Clang 3.4 supports all the features in the current working draft of the upcoming C++ standard, provisionally named C++1y. Support for the following major new features has been added since Clang 3.3:

  • Generic lambdas and initialized lambda captures.
  • Deduced function return types (auto f() { return 0; }).
  • Generalized constexpr support (variable mutation and loops).
  • Variable templates and static data member templates.
  • Use of ' as a digit separator in numeric literals.
  • Support for sized ::operator delete functions.

In addition, [[deprecated]] is now accepted as a synonym for Clang’s existing deprecated attribute.
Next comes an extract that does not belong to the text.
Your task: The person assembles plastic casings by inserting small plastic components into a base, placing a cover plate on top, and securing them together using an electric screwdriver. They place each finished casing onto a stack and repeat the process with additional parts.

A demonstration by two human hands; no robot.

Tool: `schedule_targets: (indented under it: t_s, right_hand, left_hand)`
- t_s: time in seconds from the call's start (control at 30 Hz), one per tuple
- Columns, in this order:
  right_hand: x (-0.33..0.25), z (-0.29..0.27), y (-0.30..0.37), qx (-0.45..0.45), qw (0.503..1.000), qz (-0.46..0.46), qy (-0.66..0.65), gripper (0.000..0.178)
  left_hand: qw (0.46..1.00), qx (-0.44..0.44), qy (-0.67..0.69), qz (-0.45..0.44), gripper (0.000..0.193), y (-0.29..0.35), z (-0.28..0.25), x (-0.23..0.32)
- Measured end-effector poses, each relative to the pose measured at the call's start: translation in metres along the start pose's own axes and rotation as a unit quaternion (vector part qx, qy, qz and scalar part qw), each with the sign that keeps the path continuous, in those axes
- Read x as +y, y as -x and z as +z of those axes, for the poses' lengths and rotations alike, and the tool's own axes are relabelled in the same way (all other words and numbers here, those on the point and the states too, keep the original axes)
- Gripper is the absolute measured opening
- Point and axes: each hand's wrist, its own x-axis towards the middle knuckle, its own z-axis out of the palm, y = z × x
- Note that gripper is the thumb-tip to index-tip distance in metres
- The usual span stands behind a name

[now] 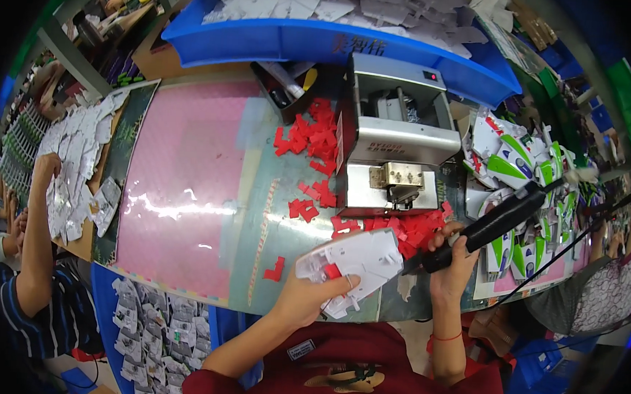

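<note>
Your left hand [317,296] grips the white shell [369,262] by the table [241,286]'s near edge, your right hand [454,262] the black power screwdriver [491,226]. Red pieces [312,135] crowd the machine [402,144]; leftward, the pink mat [180,167] offers open room; the blue bin [281,47] bounds the far side.

A: so what's the room like?

B: pretty packed tbh. big worktable [257,201] across the middle, pink sheet [189,131] over its left part, and some bright white glare [174,206] bouncing off that.

A: anything further back?

B: pale metal post [71,58] upper left, looks slanted, with a brown tabletop [128,18] behind it.

A: floor?

B: pale floor [416,342], just a patch below the table's near edge lol
</note>
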Motion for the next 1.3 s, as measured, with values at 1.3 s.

Use -std=c++1y to enable C++1y mode.

OpenCL C Language Changes in Clang

  • OpenCL C “long” now always has a size of 64 bit, and all OpenCL C types are aligned as specified in the OpenCL C standard. Also, “char” is now always signed.

Internal API Changes

These are major API changes that have happened since the 3.3 release of Clang. If upgrading an external codebase that uses Clang as a library, this section should help get you past the largest hurdles of upgrading.

Wide Character Types

The ASTContext class now keeps track of two different types for wide character types: WCharTy and WideCharTy. WCharTy represents the built-in wchar_t type available in C++. WideCharTy is the type used for wide character literals; in C++ it is the same as WCharTy, but in C99, where wchar_t is a typedef, it is an integer type.

Static Analyzer

The static analyzer has been greatly improved. This impacts the overall analyzer quality and reduces a number of false positives. In particular, this release provides enhanced C++ support, reasoning about initializer lists, zeroing constructors, noreturn destructors and modeling of destructor calls on calls to delete.

Clang Format

Clang now includes a new tool clang-format which can be used to automatically format C, C++ and Objective-C source code. clang-format automatically chooses linebreaks and indentation and can be easily integrated into editors, IDEs and version control systems. It supports several pre-defined styles as well as precise style control using a multitude of formatting options. clang-format itself is just a thin wrapper around a library which can also be used directly from code refactoring and code translation tools. More information can be found on Clang Format’s site.

Windows Support

  • clang-cl provides a new driver mode that is designed for compatibility with Visual Studio’s compiler, cl.exe. This driver mode makes Clang accept the same kind of command-line options as cl.exe. The installer will attempt to expose clang-cl in any Visual Studio installations on the system as a Platform Toolset, e.g. “LLVM-vs2012”. clang-cl targets the Microsoft ABI by default. Please note that this driver mode and compatibility with the MS ABI is highly experimental.

Python Binding Changes

The following methods have been added:

Additional Information

A wide variety of additional information is available on the Clang web page. The web page contains versions of the API documentation which are up-to-date with the Subversion revision of the source code. You can access versions of these documents specific to this release by going into the “clang/docs/” directory in the Clang tree.